Mit der Frage „Von der sozialen zur Generationengerechtigkeit?“ markiert der Verfasser sein drittes Zeitfenster, die „Umweltkonjunktur von Tschernobyl bis Rio, 1986-1992“. 1987 erlangte die Europäische Gemeinschaft (EG) im Rahmen der Einheitlichen Europäischen Akte die Kompetenz für Umweltpolitik und das Recht, entsprechende Beschlüsse mit Mehrheit zu fällen; 1989 wird in Erfüllung einer entsprechenden Richtlinie der Europäischen Wirtschaftsgemeinschaft in der Bundesrepublik Deutschland eine Umweltverträglichkeitsprüfung bei raumordnungsrelevanten Projekten vorgeschrieben (aber mit der „Beschleunigungsgesetzgebung“ 1996 wieder aufgehoben); 1990 beschließt der Europäische Rat die Errichtung der Europäischen Umweltagentur zur Erarbeitung eines europaweiten Umweltinformationssystems. Als Aktivisten der Sea Shepherd 1986 große Teile der Walfangflotte versenken, unterlässt es die isländische Staatsanwaltschaft Strafanklage gegen die Täter zu erheben. In vielen Teilen der Welt kommt es – meist in der Folge ökologischer Katastrophen – zu umweltrechtlichen Normierungen, beispielsweise in Indien nach der Chemiekatastrophe von Bhopal 1984, aber noch viel häufiger zur Etablierung begrenzter lokaler Umweltinitiativen.
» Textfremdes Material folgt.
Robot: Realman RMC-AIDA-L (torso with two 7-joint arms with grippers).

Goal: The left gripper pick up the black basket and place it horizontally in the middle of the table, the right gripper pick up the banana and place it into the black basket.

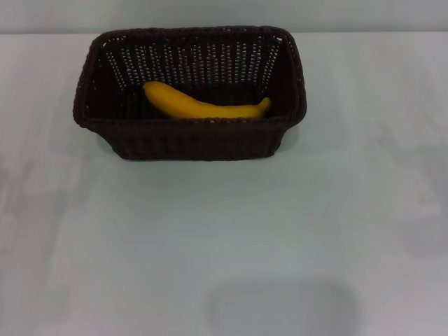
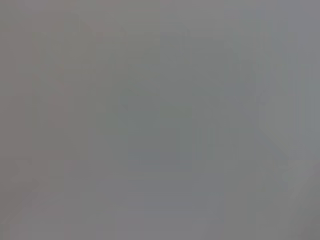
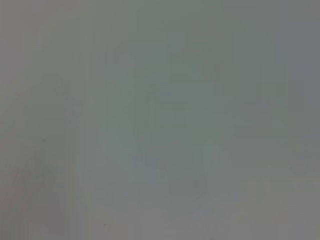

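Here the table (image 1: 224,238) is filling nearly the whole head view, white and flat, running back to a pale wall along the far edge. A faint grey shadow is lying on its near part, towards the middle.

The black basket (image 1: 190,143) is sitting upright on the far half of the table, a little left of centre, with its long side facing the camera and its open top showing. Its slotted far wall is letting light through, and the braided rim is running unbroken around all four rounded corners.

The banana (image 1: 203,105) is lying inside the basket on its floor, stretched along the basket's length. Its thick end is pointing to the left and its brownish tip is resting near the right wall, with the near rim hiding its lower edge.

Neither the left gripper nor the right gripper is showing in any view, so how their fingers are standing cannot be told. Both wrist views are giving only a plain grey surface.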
Diesen sich spontan und in großer Zahl herausbildenden Basisgruppen gehört offenkundig die Sympathie des Verfassers, der selbst vor vierzig Jahren, motiviert durch den „Hass auf den Lärm und den unaufhaltsam vordringenden Autoverkehr“, die „Umweltinitiativen als ‚meine‘ Bewegung empfand“ (S. 633). Wenig vertraut er hingegen der globalen Diplomatie: „Für wen nur sinnenhafte Realitäten und konkrete Effekte zählen – und das gilt gerade für viele Umweltaktivisten, die nicht nur große Reden halten, sondern etwas Sichtbares bewirken wollen -, für den behält die internationale Ebene etwas Imaginäres und Körperloses, und er wird den Verdacht nicht los, dass es sich bei dem internationalen Lobbyismus um eine Spielart des Tourismus handelt“ (S. 138). Bei aller berechtigten Skepsis gegenüber den Motiven der den unterschiedlichsten Einflüssen unterliegenden politischen Global Players schießt Radkau hier doch über das Ziel hinaus. Gerade das Grundproblem der Nutzung der Kernenergie, die nicht vollständig beherrschbare Technologie und die nicht begrenzbaren Auswirkungen von atomaren Katastrophen, zeigt die Notwendigkeit auf, die Genehmigung zum Betrieb solch hochsensibler Anlagen generell der Kompetenz der Nationalstaaten zu entziehen und einer noch zu schaffenden, nach sachlichen Gesichtspunkten unabhängig agierenden, supranationalen Kontrollinstanz zuzuordnen. Selbst gut vernetzte und breit unterstützte lokale Protestbewegungen hätten aber niemals die Möglichkeiten, einen solchen Paradigmenwechsel zu realisieren.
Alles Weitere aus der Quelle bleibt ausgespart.